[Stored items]
Segment Open

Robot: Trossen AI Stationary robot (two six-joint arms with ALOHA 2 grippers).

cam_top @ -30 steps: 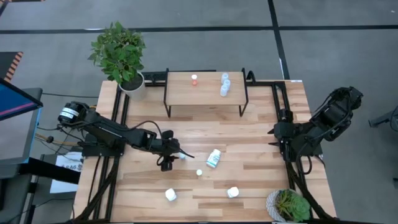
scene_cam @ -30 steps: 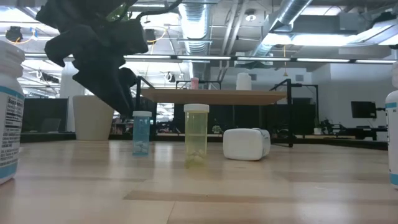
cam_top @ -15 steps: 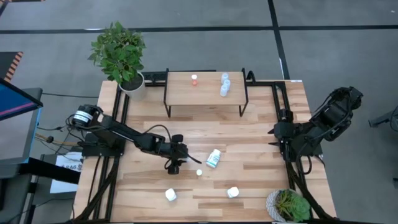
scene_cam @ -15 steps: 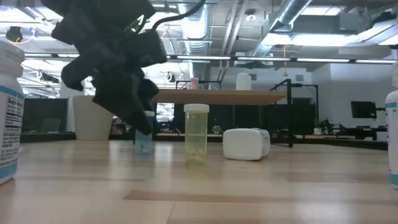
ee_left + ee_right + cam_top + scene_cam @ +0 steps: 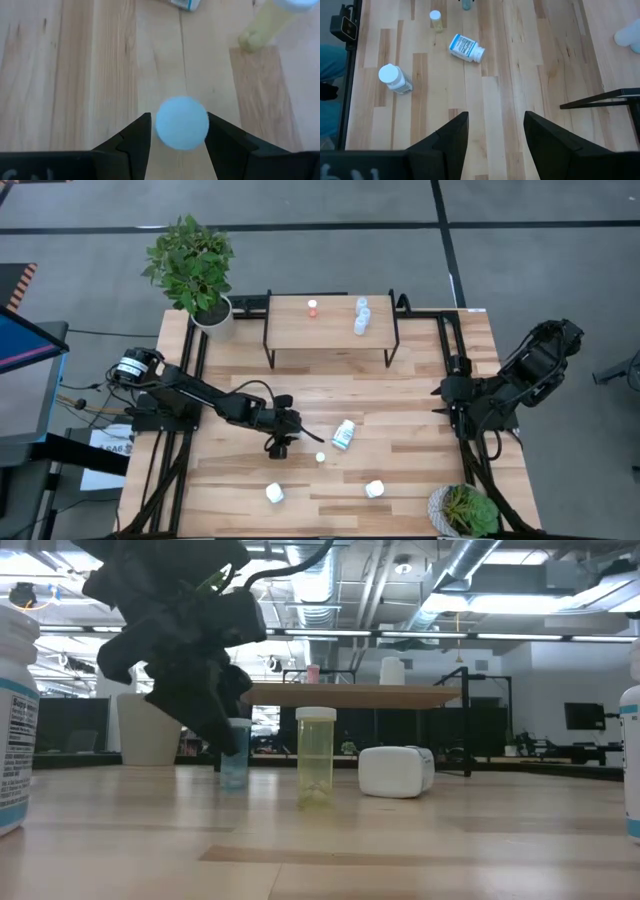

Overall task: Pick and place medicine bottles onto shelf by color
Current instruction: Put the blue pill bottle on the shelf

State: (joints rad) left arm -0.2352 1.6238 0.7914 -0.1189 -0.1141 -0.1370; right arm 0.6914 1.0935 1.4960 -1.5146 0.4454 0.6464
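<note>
Left claw (image 5: 176,145) stood over mid-tabletop (image 5: 420,410), fingers apart either side of the upright light-blue-capped bottle (image 5: 182,122), not yet clamped. Bottle's long axis vertical. Shelf (image 5: 330,335) lay toward 12 o'clock. Right claw (image 5: 492,132) waited, open.

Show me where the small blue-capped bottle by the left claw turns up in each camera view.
High view: hidden under the left claw, mid-table.
Low view: blue-capped bottle, left of centre, partly behind the claw.
Left wrist view: its round cap between the open fingers.
Right wrist view: at the top edge.
Shared landmark: the yellow bottle standing beside it.
</note>
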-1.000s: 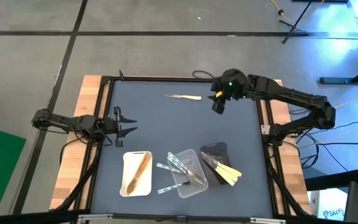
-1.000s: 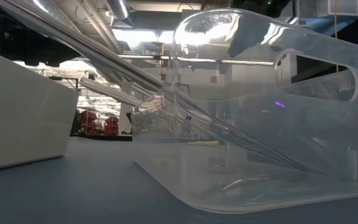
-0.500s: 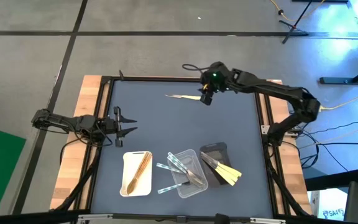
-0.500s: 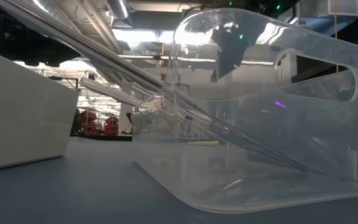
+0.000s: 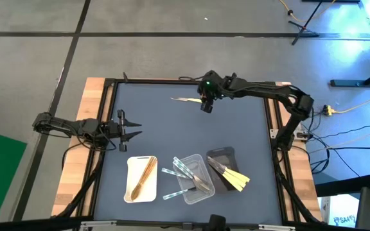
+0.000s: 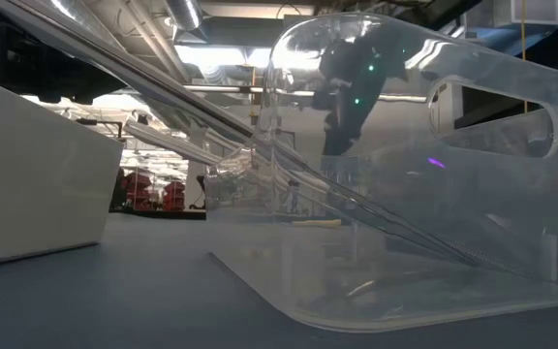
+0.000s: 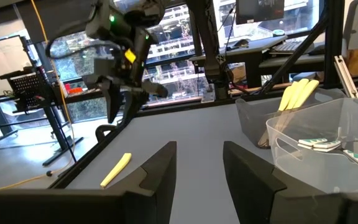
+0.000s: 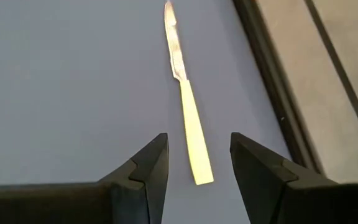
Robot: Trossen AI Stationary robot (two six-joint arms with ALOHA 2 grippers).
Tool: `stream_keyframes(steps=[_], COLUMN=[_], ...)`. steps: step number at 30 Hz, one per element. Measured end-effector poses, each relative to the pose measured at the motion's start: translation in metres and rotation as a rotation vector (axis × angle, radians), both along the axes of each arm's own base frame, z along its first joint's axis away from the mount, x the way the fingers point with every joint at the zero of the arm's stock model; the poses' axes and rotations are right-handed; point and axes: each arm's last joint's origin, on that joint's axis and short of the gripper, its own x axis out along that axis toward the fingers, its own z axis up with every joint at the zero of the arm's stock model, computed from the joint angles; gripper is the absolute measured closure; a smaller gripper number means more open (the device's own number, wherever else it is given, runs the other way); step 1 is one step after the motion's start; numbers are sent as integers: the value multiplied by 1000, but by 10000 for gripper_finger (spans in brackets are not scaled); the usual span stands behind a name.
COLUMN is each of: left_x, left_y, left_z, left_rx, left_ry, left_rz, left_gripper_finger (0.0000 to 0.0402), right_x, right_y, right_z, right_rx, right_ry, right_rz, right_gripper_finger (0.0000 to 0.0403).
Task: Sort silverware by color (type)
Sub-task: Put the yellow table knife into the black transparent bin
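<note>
A pale yellow knife (image 5: 189, 99) lies flat on the grey table near its far edge, apart from the rest of the silverware. My right gripper (image 5: 205, 105) hovers open just above the knife's handle end (image 8: 196, 163), slanting down, with one finger on either side and neither touching. It also shows through the clear tray's wall in the low view (image 6: 342, 126). My left gripper (image 5: 131, 128) waits open and level at the table's left edge. Brown wooden pieces (image 5: 145, 176) lie in the white tray, clear ones (image 5: 186, 170) in the clear tray, and pale yellow ones (image 5: 234, 179) stick out of the black tray.
The white tray (image 5: 131, 191), clear tray (image 5: 201, 193) and black tray (image 5: 223, 154) stand in a row near the table's front edge. A raised black frame (image 8: 272, 87) runs along the table's far edge, close beside the knife. Bare grey table (image 5: 172, 131) lies between the knife and the trays.
My right gripper has swung toward the table's left along the far edge and come down, tipping more steeply, until it hangs over the pale yellow knife's handle end. Its fingers have stayed open. The knife has not moved.
</note>
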Motion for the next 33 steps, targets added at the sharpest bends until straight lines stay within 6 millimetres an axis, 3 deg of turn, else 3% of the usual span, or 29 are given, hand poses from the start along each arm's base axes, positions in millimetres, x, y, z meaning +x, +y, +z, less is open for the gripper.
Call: stream_keyframes(steps=[17, 33], left_x=[0, 0], left_y=[0, 0], left_z=[0, 0], left_rx=[0, 0], left_ry=[0, -1], left_rz=[1, 2], left_gripper_finger=[276, 276], right_x=[15, 14], right_y=[-8, -34], right_z=[-61, -85], right_rx=[25, 21], right_ry=[170, 163], right_rz=[46, 2], right_gripper_finger=[243, 243])
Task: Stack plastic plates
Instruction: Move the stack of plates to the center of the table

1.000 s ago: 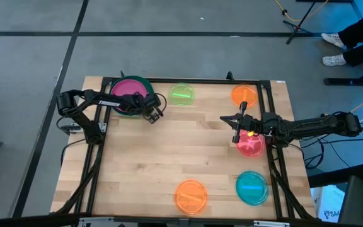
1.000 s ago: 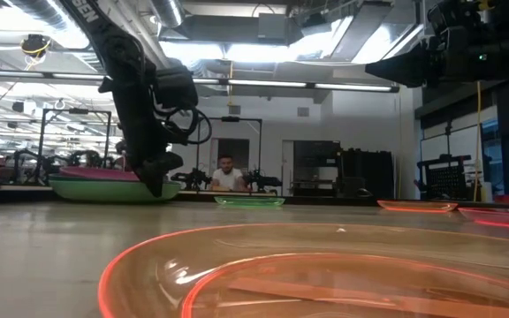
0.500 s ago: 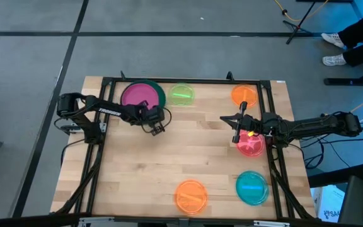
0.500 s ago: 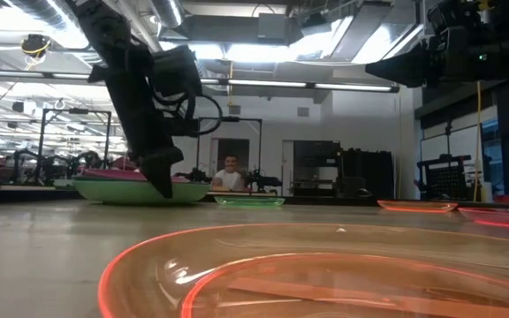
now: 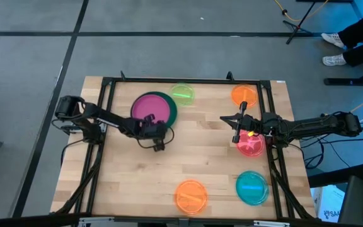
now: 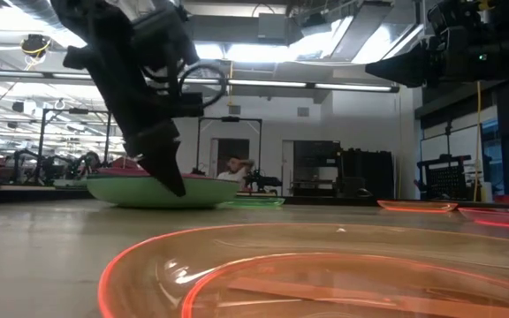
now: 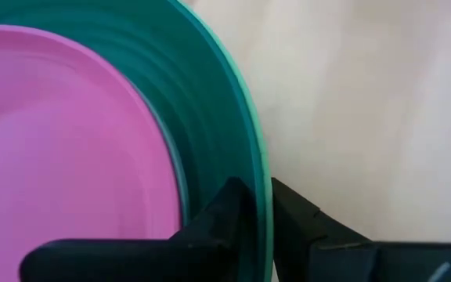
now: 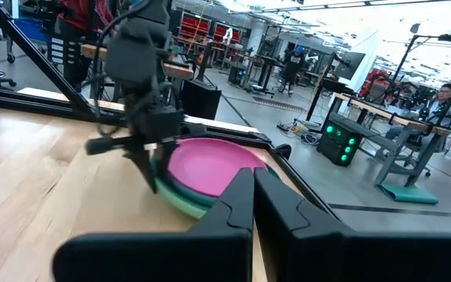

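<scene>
A stack of larger plates, magenta on dark green with a light green one lowest, sits left of the table's middle. My left gripper stands at the stack's near-right rim and is shut on it. My right gripper hovers shut over the right part of the table, pointing left, between a small orange plate and a red-pink plate. A lime plate lies flat near the far edge. A teal plate and a second orange plate lie flat near the near edge. My left gripper pinches the green rim of the stack at its near-right side. One finger is inside the rim and the other outside. The fingers slant down from above. The stack rests on the table.
A black frame runs along the far edge and down both sides of the table. Bare wood lies in the middle. People and workbenches show in the room beyond the table.
My left gripper has moved from the far-left corner toward the table's middle and nearer edge, keeping its hold on the rim. The plate stack has slid along the table with it and now sits next to the lime plate.
</scene>
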Available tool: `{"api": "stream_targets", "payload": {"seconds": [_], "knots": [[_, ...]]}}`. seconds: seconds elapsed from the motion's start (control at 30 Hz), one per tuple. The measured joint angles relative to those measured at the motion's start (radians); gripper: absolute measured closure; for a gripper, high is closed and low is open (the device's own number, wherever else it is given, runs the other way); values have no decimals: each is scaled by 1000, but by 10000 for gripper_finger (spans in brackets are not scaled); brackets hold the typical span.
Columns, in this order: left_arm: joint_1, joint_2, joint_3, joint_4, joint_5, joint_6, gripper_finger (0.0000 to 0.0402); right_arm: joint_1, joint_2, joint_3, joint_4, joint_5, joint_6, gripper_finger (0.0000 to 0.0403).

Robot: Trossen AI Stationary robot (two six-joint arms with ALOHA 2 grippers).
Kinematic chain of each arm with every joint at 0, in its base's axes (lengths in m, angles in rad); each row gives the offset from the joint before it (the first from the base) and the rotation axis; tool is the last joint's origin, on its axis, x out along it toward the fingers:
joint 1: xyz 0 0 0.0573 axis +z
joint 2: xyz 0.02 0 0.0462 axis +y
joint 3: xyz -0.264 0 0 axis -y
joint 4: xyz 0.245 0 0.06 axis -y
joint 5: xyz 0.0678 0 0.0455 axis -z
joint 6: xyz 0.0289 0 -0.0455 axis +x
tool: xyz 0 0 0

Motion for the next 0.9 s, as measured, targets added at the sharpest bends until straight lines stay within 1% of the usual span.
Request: {"api": "stream_targets", "payload": {"seconds": [0.13, 0.37, 0.5, 0.73, 0.8, 0.9], "knots": [[-48, 0, 0, 64, 22, 26, 360, 0, 0, 0, 0, 0, 0, 398], [-104, 0, 48, 95, 29, 73, 360, 0, 0, 0, 1, 0, 0, 398], [-119, 0, 65, 151, 52, 97, 361, 0, 0, 0, 1, 0, 0, 398], [-136, 0, 66, 177, 45, 100, 361, 0, 0, 0, 1, 0, 0, 398], [-142, 0, 66, 185, 47, 119, 361, 0, 0, 0, 1, 0, 0, 398], [-151, 23, 66, 240, 52, 163, 361, 0, 0, 0, 1, 0, 0, 398]]}}
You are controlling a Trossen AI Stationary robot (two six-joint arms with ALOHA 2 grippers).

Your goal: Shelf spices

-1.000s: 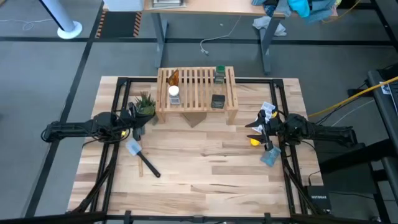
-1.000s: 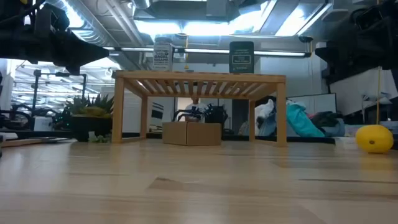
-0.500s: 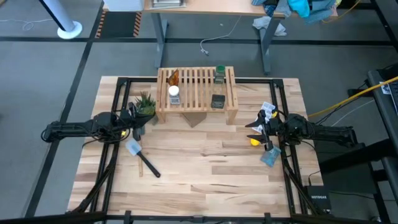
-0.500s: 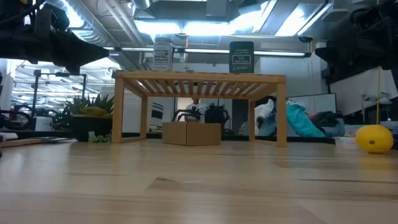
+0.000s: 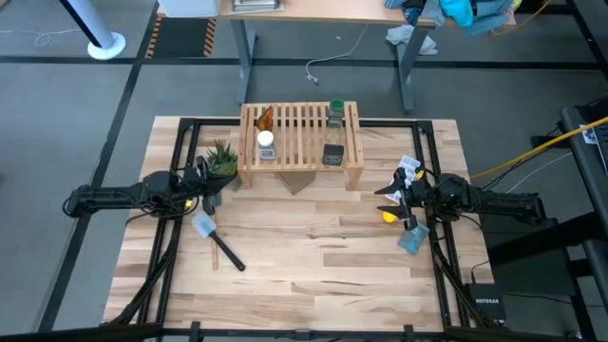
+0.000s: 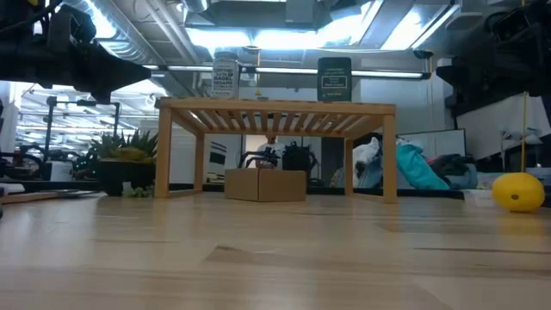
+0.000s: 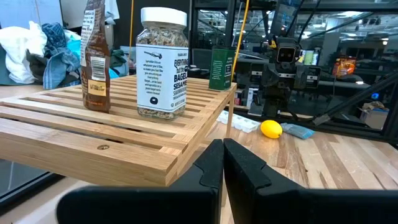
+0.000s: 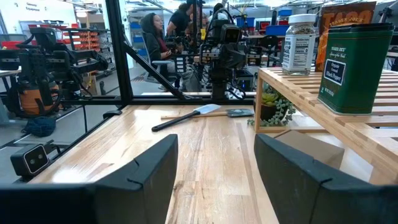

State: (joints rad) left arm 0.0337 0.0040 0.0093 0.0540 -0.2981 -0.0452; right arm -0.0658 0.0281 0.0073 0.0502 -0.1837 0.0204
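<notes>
The light-wood shelf (image 5: 300, 142) stands on its side legs at the table's far middle. All the spices stand upright on its slats: the amber bottle (image 5: 265, 118), the white-capped jar (image 5: 266, 142), the green-lidded jar (image 5: 335, 114) and the dark tin (image 5: 332, 155). The left wrist view shows the bottle (image 7: 94, 56), the jar (image 7: 161, 62) and the tin (image 7: 221, 67) on the shelf (image 7: 124, 137). My left gripper (image 5: 211, 182) (image 7: 222, 163) hovers shut by the shelf's left end. My right gripper (image 5: 385, 199) (image 8: 214, 168) is open off its right end, facing the tin (image 8: 351, 65).
A potted plant (image 5: 222, 159) sits beside the shelf's left leg, close to my left gripper. A yellow lemon-like ball (image 5: 388, 217), a white packet (image 5: 408, 169) and a blue item (image 5: 411, 239) lie near my right gripper. A spatula (image 5: 218, 242) lies left of centre. A cardboard box (image 6: 265, 183) is under the shelf.
</notes>
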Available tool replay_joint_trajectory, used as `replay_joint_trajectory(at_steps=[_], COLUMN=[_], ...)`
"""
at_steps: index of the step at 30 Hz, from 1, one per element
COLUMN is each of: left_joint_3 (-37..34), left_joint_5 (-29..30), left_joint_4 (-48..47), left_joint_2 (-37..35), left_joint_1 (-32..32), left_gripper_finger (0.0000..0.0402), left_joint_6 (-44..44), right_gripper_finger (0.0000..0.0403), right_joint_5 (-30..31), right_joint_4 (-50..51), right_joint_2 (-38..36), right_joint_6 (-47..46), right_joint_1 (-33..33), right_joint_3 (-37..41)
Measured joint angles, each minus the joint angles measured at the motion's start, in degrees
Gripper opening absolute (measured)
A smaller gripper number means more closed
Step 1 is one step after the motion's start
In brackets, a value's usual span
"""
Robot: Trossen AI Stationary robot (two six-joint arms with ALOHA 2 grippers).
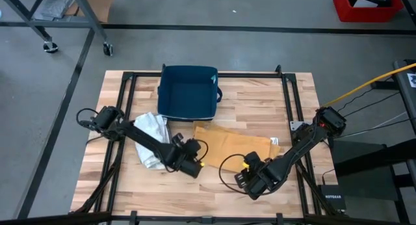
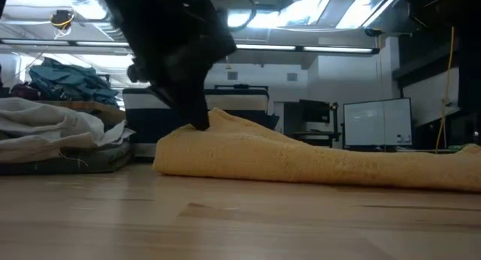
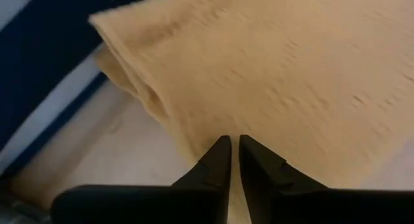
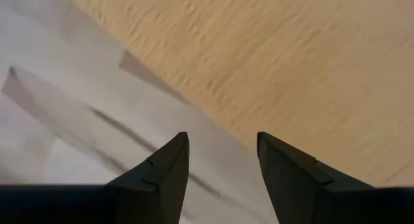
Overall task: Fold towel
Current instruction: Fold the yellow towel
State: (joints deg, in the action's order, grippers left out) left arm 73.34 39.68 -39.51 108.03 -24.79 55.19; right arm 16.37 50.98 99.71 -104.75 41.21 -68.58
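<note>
A tan towel (image 1: 234, 144) lies folded in the middle of the table, stretching from left to right. In the left wrist view its left end shows stacked layers (image 3: 132, 88). My left gripper (image 1: 197, 162) is at that left end and is shut on the towel (image 3: 291, 68). My right gripper (image 1: 252, 170) hovers open above the table by the towel's near right edge (image 4: 291, 56), with nothing between its fingers. The low view shows only the left gripper (image 2: 201, 123), with the towel (image 2: 301, 158) beside it. My left gripper pinches the towel at its left end (image 3: 213, 130) between its two nearly closed fingertips. The fingers slant down from the table's left. The cloth rises to a small peak at the fingers (image 2: 219, 116), and the rest lies slack on the table. How many layers are held I cannot tell.
A dark blue bin (image 1: 188, 92) stands at the far middle of the table. A crumpled white cloth (image 1: 153, 131) lies left of the towel, under the left arm. A black frame (image 1: 286, 101) runs around the work area. Bare wood shows along the near edge.
</note>
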Motion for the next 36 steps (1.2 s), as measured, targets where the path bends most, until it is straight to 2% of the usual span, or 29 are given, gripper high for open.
replay_joint_trajectory(at_steps=[3, 8, 15, 20, 25, 32, 36], left_joint_3=[-0.02, 0.00, 0.00, 0.00, 0.00, 0.00, 0.00], left_joint_5=[0.02, -1.12, -9.23, -15.48, -18.34, -23.16, -25.91], left_joint_4=[-0.02, -0.04, -0.05, 0.02, 0.09, 0.77, 6.29], left_joint_2=[0.00, 0.00, 0.03, 0.68, 1.09, 1.20, 1.20], left_joint_1=[1.80, 4.18, 5.10, 4.44, 3.13, 0.19, -2.44], left_gripper_finger=[0.0017, 0.0008, 0.0001, 0.0000, 0.0000, 0.0003, 0.0003], left_joint_6=[-1.28, -4.61, -6.05, -6.76, -7.20, -1.37, 1.52], right_gripper_finger=[0.0186, 0.0186, 0.0186, 0.0186, 0.0186, 0.0186, 0.0186], right_joint_5=[-1.32, -2.21, -12.78, -13.32, -12.38, -12.85, -12.41], right_joint_4=[-1.76, 1.08, 4.52, 4.81, 6.09, 15.33, 18.49], right_joint_2=[0.01, 1.51, 9.02, 12.20, 11.89, 9.99, 9.25], right_joint_6=[-0.03, -0.12, 0.07, 0.24, 0.46, 1.51, 1.89], right_joint_1=[0.00, -0.22, -1.40, -1.51, -1.49, -2.01, -3.22], right_joint_3=[-0.02, -0.02, -0.04, -0.38, -0.35, 0.13, 0.11])
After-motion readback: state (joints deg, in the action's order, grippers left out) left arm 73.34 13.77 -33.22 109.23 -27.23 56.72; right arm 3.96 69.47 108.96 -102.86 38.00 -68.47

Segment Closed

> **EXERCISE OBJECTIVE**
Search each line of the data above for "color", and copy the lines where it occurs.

> **TASK SOLUTION**
Overall task: Pick and place medicine bottles onto shelf by color
Task: Sort silverware by color (type)

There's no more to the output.